> [What is required]: In the data, find the word "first" and copy out every line that has it.

> [Information supplied]:
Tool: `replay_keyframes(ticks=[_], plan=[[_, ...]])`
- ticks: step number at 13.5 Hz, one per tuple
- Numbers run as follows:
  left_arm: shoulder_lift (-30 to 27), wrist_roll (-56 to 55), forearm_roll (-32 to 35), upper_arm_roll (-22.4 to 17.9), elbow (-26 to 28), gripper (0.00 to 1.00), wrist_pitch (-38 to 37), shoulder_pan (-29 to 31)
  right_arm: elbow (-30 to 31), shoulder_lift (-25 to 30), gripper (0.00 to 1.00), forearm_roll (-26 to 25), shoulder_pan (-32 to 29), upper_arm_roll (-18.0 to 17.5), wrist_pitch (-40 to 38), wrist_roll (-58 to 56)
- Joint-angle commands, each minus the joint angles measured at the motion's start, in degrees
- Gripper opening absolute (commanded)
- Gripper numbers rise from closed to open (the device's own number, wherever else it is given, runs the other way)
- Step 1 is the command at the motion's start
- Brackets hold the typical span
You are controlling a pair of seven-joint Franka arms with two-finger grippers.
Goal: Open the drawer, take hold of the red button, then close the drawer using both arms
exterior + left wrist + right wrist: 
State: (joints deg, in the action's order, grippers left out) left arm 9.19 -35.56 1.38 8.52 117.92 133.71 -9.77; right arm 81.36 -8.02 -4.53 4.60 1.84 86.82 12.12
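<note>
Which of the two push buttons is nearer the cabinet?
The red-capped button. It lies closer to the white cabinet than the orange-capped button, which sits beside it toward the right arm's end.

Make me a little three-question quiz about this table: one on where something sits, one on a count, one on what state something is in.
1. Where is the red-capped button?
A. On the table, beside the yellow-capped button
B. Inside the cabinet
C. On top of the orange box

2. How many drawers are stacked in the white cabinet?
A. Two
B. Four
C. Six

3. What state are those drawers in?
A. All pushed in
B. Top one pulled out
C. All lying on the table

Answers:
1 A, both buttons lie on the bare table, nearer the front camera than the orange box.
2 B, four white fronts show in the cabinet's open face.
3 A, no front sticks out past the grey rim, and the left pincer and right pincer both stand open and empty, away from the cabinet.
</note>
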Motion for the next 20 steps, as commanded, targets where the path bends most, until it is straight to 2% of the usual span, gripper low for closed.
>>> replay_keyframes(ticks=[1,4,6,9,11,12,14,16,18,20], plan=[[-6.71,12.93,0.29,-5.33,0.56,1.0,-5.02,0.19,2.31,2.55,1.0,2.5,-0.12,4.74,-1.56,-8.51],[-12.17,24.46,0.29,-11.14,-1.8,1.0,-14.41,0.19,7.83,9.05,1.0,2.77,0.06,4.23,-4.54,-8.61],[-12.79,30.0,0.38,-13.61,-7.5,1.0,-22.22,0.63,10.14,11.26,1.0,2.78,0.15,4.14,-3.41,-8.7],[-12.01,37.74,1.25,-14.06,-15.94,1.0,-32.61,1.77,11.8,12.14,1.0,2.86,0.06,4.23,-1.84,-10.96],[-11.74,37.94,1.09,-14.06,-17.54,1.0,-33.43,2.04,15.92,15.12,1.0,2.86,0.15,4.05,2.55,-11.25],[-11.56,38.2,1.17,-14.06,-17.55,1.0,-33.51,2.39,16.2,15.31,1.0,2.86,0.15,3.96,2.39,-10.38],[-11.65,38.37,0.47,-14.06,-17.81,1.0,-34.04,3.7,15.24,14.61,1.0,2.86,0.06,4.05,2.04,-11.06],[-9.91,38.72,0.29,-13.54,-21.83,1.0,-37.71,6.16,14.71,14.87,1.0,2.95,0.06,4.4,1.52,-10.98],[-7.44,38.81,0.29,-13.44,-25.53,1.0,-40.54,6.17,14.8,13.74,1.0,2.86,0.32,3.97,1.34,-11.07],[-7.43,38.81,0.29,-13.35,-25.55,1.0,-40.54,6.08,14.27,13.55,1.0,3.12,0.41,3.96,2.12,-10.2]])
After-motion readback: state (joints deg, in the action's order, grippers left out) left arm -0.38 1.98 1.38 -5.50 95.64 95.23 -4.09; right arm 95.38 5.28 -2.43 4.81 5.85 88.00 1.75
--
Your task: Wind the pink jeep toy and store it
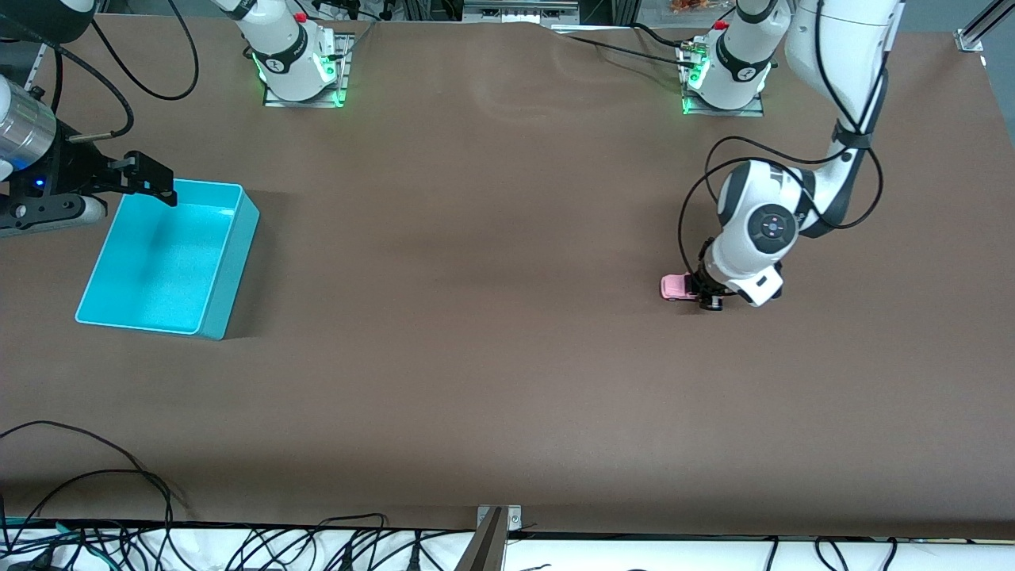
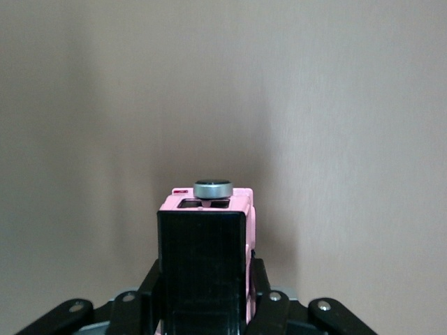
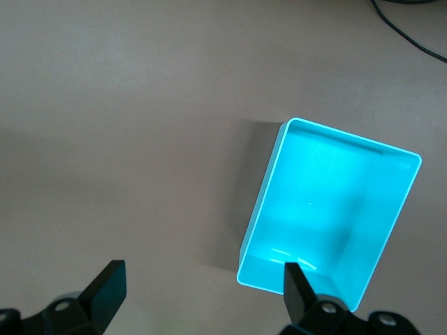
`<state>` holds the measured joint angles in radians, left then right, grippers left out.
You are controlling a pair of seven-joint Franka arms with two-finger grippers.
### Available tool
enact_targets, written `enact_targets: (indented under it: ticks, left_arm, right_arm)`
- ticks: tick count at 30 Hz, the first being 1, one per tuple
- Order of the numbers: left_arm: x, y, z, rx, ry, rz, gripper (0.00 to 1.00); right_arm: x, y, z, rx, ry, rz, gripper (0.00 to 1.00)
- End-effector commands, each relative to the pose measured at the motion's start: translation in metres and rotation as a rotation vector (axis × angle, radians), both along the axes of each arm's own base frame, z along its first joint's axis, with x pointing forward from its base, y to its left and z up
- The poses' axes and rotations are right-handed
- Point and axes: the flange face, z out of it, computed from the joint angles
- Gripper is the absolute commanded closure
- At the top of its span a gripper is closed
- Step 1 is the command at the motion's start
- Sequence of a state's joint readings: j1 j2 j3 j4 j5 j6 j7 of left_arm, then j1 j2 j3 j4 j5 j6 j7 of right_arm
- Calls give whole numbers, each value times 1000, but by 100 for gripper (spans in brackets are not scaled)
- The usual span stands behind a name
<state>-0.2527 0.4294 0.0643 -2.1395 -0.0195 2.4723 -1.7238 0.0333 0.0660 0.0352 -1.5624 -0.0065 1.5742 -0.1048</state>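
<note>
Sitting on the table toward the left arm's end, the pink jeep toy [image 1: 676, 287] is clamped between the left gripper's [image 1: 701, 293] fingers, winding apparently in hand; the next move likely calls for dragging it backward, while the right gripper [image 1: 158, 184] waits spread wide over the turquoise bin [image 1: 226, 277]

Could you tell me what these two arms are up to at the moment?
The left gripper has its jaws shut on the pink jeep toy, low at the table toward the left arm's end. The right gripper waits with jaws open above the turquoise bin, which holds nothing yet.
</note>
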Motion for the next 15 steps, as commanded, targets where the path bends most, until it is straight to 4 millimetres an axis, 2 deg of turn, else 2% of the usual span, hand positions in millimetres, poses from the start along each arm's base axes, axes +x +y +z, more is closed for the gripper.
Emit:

> [Finished task]:
- ticks: tick count at 30 Hz, the first being 1, one per tuple
- End-effector commands, each relative to the pose measured at the motion's start: translation in metres and rotation as a rotation vector (axis × angle, radians), both along the axes of each arm's own base frame, z along its first joint's axis, with x pointing forward from its base, y to its left and z up

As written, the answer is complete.